(Saved data entries)
▼

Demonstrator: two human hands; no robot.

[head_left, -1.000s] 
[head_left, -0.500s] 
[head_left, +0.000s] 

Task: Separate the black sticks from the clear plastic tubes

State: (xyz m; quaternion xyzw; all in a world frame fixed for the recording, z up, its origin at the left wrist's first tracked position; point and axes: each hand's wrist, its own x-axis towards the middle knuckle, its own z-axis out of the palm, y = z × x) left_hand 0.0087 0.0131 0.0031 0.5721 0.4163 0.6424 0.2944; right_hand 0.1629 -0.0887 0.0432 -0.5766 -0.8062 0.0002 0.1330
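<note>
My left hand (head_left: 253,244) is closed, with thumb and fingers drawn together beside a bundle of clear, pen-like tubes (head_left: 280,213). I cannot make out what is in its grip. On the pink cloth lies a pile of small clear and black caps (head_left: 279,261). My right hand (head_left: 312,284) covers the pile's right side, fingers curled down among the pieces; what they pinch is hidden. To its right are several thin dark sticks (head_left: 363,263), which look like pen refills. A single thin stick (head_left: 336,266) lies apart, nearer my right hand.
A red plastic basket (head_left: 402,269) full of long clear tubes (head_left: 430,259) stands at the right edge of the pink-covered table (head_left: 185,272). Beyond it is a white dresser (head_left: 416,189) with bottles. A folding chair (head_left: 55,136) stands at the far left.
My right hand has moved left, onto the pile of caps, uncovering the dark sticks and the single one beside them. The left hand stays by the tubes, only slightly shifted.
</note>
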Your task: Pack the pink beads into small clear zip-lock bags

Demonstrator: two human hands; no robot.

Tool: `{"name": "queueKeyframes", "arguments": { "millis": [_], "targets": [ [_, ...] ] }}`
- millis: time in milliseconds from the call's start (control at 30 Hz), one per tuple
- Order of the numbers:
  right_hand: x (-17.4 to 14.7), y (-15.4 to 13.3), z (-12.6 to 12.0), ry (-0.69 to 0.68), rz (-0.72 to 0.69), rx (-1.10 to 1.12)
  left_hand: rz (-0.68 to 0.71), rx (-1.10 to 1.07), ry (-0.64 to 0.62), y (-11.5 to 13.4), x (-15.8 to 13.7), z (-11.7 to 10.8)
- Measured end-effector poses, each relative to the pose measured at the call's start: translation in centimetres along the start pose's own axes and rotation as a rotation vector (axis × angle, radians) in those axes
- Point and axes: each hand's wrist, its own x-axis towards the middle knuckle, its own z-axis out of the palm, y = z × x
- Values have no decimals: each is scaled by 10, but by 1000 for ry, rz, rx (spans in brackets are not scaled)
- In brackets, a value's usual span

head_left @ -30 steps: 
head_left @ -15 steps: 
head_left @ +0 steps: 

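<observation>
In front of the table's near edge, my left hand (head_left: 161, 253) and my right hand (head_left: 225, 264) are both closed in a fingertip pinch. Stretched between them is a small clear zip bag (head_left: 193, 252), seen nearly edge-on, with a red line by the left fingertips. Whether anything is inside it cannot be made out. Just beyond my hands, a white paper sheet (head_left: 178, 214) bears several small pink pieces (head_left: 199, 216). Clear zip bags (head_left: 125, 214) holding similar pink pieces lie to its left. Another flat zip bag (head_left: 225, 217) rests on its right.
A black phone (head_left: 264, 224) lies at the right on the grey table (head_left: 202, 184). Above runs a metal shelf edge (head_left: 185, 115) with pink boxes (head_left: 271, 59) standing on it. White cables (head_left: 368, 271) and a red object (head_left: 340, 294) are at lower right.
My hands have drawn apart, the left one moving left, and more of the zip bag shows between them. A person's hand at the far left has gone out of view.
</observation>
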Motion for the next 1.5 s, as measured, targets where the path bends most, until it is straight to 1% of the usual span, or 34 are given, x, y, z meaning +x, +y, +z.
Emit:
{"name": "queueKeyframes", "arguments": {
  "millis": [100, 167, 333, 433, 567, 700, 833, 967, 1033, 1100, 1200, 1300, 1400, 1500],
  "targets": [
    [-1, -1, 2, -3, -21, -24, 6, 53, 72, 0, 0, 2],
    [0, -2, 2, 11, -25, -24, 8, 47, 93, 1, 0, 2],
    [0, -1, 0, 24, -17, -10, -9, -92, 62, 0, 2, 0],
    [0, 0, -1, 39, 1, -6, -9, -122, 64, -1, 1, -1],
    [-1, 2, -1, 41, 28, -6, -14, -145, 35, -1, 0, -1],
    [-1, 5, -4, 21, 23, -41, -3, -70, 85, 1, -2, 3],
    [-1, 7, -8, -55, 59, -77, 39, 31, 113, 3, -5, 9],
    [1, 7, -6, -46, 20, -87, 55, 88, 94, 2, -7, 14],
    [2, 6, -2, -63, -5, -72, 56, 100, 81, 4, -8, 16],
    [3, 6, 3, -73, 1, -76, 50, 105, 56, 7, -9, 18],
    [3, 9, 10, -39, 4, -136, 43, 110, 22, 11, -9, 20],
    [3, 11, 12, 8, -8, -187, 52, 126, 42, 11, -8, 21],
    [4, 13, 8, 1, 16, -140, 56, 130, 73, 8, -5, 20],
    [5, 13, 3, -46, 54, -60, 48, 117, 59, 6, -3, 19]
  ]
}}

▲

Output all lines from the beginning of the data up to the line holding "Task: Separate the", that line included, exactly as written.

Demonstrator: two human hands; no robot.

[head_left, -1.000s] 
[head_left, -0.500s] 
[head_left, +0.000s] 

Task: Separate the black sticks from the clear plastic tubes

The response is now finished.